* _EXERCISE_:
Reproduce the listing that follows so that each line matches the original exactly.

* _SUPPLIED MATERIAL_:
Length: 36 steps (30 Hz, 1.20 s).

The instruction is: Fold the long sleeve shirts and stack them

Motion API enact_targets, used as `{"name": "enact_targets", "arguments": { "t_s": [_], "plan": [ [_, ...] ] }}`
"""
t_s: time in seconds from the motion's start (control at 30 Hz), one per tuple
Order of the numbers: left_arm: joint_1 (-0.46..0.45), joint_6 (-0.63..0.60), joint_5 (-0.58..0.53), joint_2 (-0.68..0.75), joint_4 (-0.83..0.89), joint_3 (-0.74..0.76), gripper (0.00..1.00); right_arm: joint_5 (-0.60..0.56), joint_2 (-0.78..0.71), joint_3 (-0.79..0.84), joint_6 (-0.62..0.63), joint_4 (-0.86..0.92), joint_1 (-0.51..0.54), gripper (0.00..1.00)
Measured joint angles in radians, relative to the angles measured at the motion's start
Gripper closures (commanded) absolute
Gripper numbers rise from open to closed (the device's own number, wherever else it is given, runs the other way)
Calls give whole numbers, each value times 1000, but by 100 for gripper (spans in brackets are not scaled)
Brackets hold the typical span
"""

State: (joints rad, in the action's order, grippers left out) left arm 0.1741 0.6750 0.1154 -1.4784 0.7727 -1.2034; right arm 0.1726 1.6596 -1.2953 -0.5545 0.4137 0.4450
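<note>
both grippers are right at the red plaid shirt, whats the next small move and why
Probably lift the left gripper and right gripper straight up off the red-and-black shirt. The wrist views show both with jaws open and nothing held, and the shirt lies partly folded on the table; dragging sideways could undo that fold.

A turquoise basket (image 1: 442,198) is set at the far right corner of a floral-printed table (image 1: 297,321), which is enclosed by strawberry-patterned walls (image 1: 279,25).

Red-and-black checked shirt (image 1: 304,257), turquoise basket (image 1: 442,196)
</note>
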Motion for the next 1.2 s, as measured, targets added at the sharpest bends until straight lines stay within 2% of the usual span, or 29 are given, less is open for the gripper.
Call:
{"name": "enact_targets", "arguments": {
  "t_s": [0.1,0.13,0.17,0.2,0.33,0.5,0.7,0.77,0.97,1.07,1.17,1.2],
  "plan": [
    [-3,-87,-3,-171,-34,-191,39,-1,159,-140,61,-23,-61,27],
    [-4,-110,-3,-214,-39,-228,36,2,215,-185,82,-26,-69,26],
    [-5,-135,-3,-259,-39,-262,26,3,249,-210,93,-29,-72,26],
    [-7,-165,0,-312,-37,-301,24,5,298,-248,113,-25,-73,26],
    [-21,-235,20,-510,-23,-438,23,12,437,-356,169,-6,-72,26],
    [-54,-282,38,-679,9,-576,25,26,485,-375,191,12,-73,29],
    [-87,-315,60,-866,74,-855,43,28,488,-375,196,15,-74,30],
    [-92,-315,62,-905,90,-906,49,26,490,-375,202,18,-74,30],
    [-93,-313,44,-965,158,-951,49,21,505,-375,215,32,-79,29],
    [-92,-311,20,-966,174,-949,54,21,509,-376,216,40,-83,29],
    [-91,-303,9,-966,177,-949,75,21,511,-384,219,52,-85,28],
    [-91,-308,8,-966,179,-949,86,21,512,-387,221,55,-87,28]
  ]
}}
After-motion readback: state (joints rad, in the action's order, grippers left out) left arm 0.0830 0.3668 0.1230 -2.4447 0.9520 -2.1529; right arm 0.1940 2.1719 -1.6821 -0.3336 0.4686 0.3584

* _SOLUTION TO THE EXERCISE_:
Length: 36 steps (30 Hz, 1.20 s).

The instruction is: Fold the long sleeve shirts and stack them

Motion API enact_targets, used as `{"name": "enact_targets", "arguments": { "t_s": [_], "plan": [ [_, ...] ] }}`
"""
t_s: time in seconds from the motion's start (control at 30 Hz), one per tuple
Order of the numbers: left_arm: joint_1 (-0.46..0.45), joint_6 (-0.63..0.60), joint_5 (-0.58..0.53), joint_2 (-0.68..0.75), joint_4 (-0.83..0.89), joint_3 (-0.74..0.76), gripper (0.00..1.00); right_arm: joint_5 (-0.60..0.56), joint_2 (-0.78..0.71), joint_3 (-0.79..0.84), joint_6 (-0.62..0.63), joint_4 (-0.86..0.92), joint_1 (-0.51..0.54), gripper (0.00..1.00)
Measured joint angles in radians, relative to the angles measured at the motion's start
Gripper closures (commanded) absolute
Gripper numbers rise from open to closed (the device's own number, wherever else it is given, runs the other way)
Calls give whole numbers, each value times 1000, but by 100 for gripper (spans in brackets are not scaled)
Brackets hold the typical span
"""

State: (joints rad, in the action's order, grippers left out) left arm 0.1741 0.6750 0.1154 -1.4784 0.7727 -1.2034; right arm 0.1726 1.6596 -1.2953 -0.5545 0.4137 0.4450
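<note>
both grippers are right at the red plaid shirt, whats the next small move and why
Probably lift the left gripper and right gripper straight up off the red-and-black shirt. The wrist views show both with jaws open and nothing held, and the shirt lies partly folded on the table; dragging sideways could undo that fold.

A turquoise basket (image 1: 442,198) is set at the far right corner of a floral-printed table (image 1: 297,321), which is enclosed by strawberry-patterned walls (image 1: 279,25).

Red-and-black checked shirt (image 1: 304,257), turquoise basket (image 1: 442,196)
</note>
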Motion for the next 1.2 s, as measured, targets added at the sharpest bends until straight lines stay within 2% of the usual span, or 29 are given, less is open for the gripper.
Call:
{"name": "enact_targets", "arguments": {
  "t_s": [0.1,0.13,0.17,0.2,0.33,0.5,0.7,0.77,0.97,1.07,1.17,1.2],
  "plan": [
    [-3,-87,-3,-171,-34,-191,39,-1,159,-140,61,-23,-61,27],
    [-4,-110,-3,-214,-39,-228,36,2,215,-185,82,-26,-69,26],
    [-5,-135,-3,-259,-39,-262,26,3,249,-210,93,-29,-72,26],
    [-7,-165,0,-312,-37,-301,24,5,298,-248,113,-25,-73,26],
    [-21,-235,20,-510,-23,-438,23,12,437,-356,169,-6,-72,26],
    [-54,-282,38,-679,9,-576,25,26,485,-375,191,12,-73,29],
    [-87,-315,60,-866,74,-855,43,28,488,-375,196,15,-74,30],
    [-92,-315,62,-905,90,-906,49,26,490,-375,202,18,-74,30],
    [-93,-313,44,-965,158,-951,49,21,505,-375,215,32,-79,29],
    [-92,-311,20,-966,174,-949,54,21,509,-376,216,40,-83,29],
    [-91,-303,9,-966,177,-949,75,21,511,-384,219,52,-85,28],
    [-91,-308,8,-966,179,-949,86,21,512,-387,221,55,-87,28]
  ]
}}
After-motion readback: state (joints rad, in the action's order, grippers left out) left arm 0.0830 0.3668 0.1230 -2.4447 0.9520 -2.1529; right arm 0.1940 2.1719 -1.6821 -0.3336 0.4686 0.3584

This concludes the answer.